When news of GPS giant Garmin’s purchase of DeLorme, the iconic Maine mapmaker, reached the newsroom, I nearly jumped out of my chair, rushed to a bookstore, and bought every copy of the Maine Atlas and Gazetteer that I could find.
But the question that prompted my panic bears pondering: What if, at some point in the future, Garmin decides that actual books of maps — like the Atlas and Gazetteer — don’t fit into their plans?
To be clear, Garmin has not said that it’s doing any such thing. Neither is the company saying it will continue making the map books until I’m retired, dead and gone.
So I’m worried. And as I’ve learned through casual conversations, so are many of you.
Some folks say that Bean boots are a key possession that most Mainers have in common. That’s probably true. But when you’re deep in the woods, turned around, and realizing that all of the logging roads look the same, the most welcome face you’ll find belongs to the guy who stops, pulls out his dog-eared DeLorme, and shows you exactly where you are. That guy? He’s a true Mainer, no matter what kind of boots he’s wearing.
While DeLorme has been a technological company, even those of us who’ve never purchased any of their more modern, electronic products couldn’t imagine going out into the back of beyond without that handy book of maps tucked away next to the ice scraper, or stuck in the seatback pouch.
How iconic is that book? Well, in my circle of friends, it’s up there with one-name superstars like Madonna, Kobe and LeBron. We don’t call the book by its full, tongue-twisting title. We don’t even call it The Atlas, or The Gazetteer.
When we want to check our location, or plan for the next day, we ask a simple question: “Where’s the DeLorme?”

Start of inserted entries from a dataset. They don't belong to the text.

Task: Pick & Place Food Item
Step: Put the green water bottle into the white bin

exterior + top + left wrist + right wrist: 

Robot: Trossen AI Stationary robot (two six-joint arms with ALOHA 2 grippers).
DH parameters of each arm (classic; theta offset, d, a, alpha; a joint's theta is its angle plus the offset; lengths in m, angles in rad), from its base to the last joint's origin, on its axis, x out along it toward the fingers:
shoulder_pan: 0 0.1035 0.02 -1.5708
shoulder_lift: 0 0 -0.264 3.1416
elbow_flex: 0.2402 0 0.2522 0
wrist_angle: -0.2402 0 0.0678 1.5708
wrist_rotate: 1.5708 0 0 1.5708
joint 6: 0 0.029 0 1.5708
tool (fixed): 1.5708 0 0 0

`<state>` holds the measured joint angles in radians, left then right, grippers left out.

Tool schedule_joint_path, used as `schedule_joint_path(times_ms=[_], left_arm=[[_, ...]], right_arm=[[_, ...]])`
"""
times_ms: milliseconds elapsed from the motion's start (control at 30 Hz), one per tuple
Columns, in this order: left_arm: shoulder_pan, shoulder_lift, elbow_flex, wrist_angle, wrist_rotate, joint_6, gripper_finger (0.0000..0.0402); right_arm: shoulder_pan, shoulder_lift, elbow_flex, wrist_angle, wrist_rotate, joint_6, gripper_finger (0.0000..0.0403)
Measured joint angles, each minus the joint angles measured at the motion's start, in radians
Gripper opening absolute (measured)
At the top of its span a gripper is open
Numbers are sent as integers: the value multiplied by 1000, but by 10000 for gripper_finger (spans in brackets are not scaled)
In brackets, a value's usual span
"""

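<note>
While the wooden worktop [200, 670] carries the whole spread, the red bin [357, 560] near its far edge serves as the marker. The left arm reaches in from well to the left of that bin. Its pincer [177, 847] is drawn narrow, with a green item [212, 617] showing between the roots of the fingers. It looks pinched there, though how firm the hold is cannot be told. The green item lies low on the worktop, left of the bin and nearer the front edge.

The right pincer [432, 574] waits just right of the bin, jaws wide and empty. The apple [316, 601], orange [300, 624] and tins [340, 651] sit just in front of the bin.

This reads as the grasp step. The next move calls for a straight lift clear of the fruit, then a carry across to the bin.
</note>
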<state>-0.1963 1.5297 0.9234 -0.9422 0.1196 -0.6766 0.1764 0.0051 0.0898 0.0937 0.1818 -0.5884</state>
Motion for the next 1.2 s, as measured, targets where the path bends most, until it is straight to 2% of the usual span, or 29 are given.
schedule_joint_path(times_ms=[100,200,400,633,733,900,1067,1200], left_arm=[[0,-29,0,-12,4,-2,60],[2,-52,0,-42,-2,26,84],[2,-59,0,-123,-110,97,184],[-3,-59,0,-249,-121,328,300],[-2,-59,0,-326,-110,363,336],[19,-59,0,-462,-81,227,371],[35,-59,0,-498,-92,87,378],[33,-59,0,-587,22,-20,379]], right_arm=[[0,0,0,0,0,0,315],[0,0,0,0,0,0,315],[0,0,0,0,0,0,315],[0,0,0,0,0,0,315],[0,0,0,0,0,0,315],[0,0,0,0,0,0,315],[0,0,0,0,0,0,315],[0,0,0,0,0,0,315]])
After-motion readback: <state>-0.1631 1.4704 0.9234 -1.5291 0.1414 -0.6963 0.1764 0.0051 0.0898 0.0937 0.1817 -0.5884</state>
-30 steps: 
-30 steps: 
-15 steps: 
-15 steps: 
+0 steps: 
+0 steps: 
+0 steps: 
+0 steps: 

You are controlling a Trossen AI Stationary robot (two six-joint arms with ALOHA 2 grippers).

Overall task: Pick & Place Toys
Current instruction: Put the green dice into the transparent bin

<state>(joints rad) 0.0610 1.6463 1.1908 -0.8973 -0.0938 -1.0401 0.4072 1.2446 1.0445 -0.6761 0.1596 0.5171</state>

I suspect some of you have similar relationships with your own DeLorme.
So we’re looking for your help answering a few questions.
What would you do if you didn’t have a DeLorme to consult? What if the map books went the way of the buggy whip and the VCR?
If you’re a DeLorme devotee, tell us this: How many DeLormes have you loved to death over the years? What’s the average lifespan of a DeLorme? And when it comes time to replace yours (if you ever do), how ratty does it have to become before you buy a new edition? Then, what do you do with all of your top secret notes and stars and X-marks-the-spots that you’ve carefully marked into the book over the years?